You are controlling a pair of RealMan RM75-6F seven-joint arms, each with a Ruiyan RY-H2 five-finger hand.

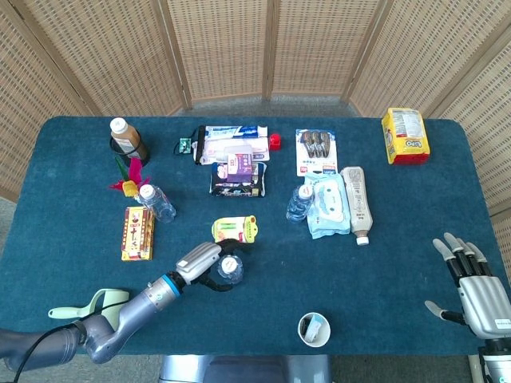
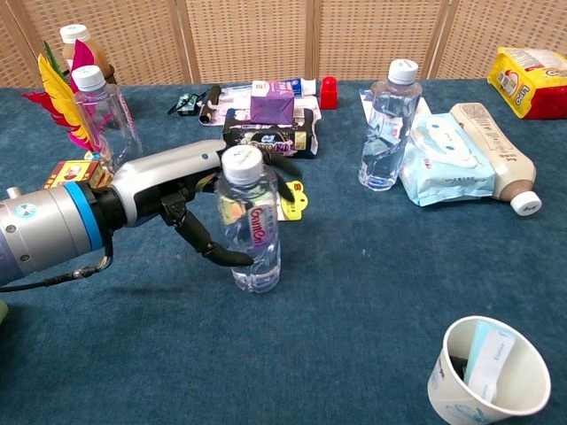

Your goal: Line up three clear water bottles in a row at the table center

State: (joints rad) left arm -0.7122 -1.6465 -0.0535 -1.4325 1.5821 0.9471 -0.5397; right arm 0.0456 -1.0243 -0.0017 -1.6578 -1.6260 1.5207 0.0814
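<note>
My left hand (image 2: pixel 190 199) (image 1: pixel 201 264) grips a clear water bottle (image 2: pixel 250 221) (image 1: pixel 230 269) with a white cap and a red-lettered label. The bottle stands upright on the blue table, its base touching or nearly touching the cloth. A second clear bottle (image 2: pixel 387 124) (image 1: pixel 299 203) stands beside a pack of wipes right of centre. A third clear bottle (image 2: pixel 104 112) (image 1: pixel 156 202) stands at the left, by the coloured feathers. My right hand (image 1: pixel 471 289) hovers open at the table's right front corner, away from every bottle.
A paper cup (image 2: pixel 488 372) (image 1: pixel 314 329) stands at the front. A yellow card packet (image 2: pixel 288 197) lies just behind the held bottle. A wipes pack (image 2: pixel 447 159), a lying brown bottle (image 2: pixel 494 155), snack packs (image 2: pixel 266 133) and a yellow box (image 1: pixel 137 232) crowd the back and left.
</note>
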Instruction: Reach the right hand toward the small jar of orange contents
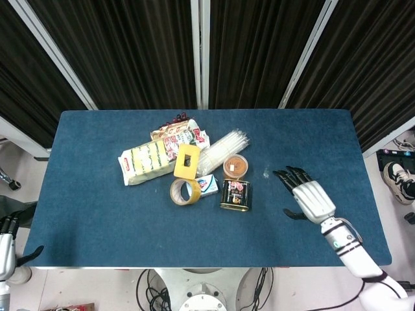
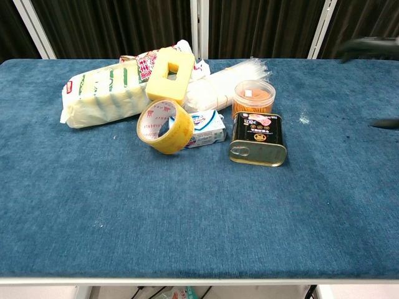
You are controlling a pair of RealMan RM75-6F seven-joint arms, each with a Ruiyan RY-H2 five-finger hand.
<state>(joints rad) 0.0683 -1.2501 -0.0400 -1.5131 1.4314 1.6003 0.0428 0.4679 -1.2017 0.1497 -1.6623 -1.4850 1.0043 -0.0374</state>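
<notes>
The small jar of orange contents [image 1: 236, 166] [image 2: 254, 98] stands upright near the table's middle, just behind a dark tin can [image 1: 235, 194] [image 2: 258, 138]. My right hand [image 1: 305, 195] hovers over the blue table to the right of the jar, fingers spread and empty, about a hand's width from it. In the chest view only dark fingertips [image 2: 368, 45] show at the right edge. My left hand [image 1: 6, 243] hangs off the table's left front corner, holding nothing.
Clustered left of the jar are a tape roll [image 1: 185, 191], a small blue-white box [image 1: 208, 184], a yellow block [image 1: 187, 161], a sponge pack [image 1: 146, 161], a snack bag [image 1: 180, 134] and a clear straw bundle [image 1: 222, 149]. The blue table [image 1: 97, 201] ends near my right hand.
</notes>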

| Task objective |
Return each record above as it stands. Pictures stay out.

| Solution to this problem |
You are controlling a pair of RealMan RM75-6F seven-joint arms, each with a Ruiyan RY-H2 five-finger hand.


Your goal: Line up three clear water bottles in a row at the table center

State: (joints rad) left arm -0.7122 -1.6465 -0.0535 -1.4325 1.5821 0.9471 -0.5397; right arm 0.0456 -1.0243 -0.0017 -1.6578 -1.6260 1.5207 0.0814
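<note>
My left hand (image 2: pixel 190 199) (image 1: pixel 201 264) grips a clear water bottle (image 2: pixel 250 221) (image 1: pixel 230 269) with a white cap and a red-lettered label. The bottle stands upright on the blue table, its base touching or nearly touching the cloth. A second clear bottle (image 2: pixel 387 124) (image 1: pixel 299 203) stands beside a pack of wipes right of centre. A third clear bottle (image 2: pixel 104 112) (image 1: pixel 156 202) stands at the left, by the coloured feathers. My right hand (image 1: pixel 471 289) hovers open at the table's right front corner, away from every bottle.
A paper cup (image 2: pixel 488 372) (image 1: pixel 314 329) stands at the front. A yellow card packet (image 2: pixel 288 197) lies just behind the held bottle. A wipes pack (image 2: pixel 447 159), a lying brown bottle (image 2: pixel 494 155), snack packs (image 2: pixel 266 133) and a yellow box (image 1: pixel 137 232) crowd the back and left.
</note>
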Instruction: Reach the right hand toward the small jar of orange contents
You are controlling a pair of RealMan RM75-6F seven-joint arms, each with a Ruiyan RY-H2 five-finger hand.
<state>(joints rad) 0.0683 -1.2501 -0.0400 -1.5131 1.4314 1.6003 0.0428 0.4679 -1.2017 0.1497 -1.6623 -1.4850 1.0043 -0.0374</state>
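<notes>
The small jar of orange contents [image 1: 236, 166] [image 2: 254, 98] stands upright near the table's middle, just behind a dark tin can [image 1: 235, 194] [image 2: 258, 138]. My right hand [image 1: 305, 195] hovers over the blue table to the right of the jar, fingers spread and empty, about a hand's width from it. In the chest view only dark fingertips [image 2: 368, 45] show at the right edge. My left hand [image 1: 6, 243] hangs off the table's left front corner, holding nothing.
Clustered left of the jar are a tape roll [image 1: 185, 191], a small blue-white box [image 1: 208, 184], a yellow block [image 1: 187, 161], a sponge pack [image 1: 146, 161], a snack bag [image 1: 180, 134] and a clear straw bundle [image 1: 222, 149]. The blue table [image 1: 97, 201] ends near my right hand.
</notes>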

No additional answer is needed.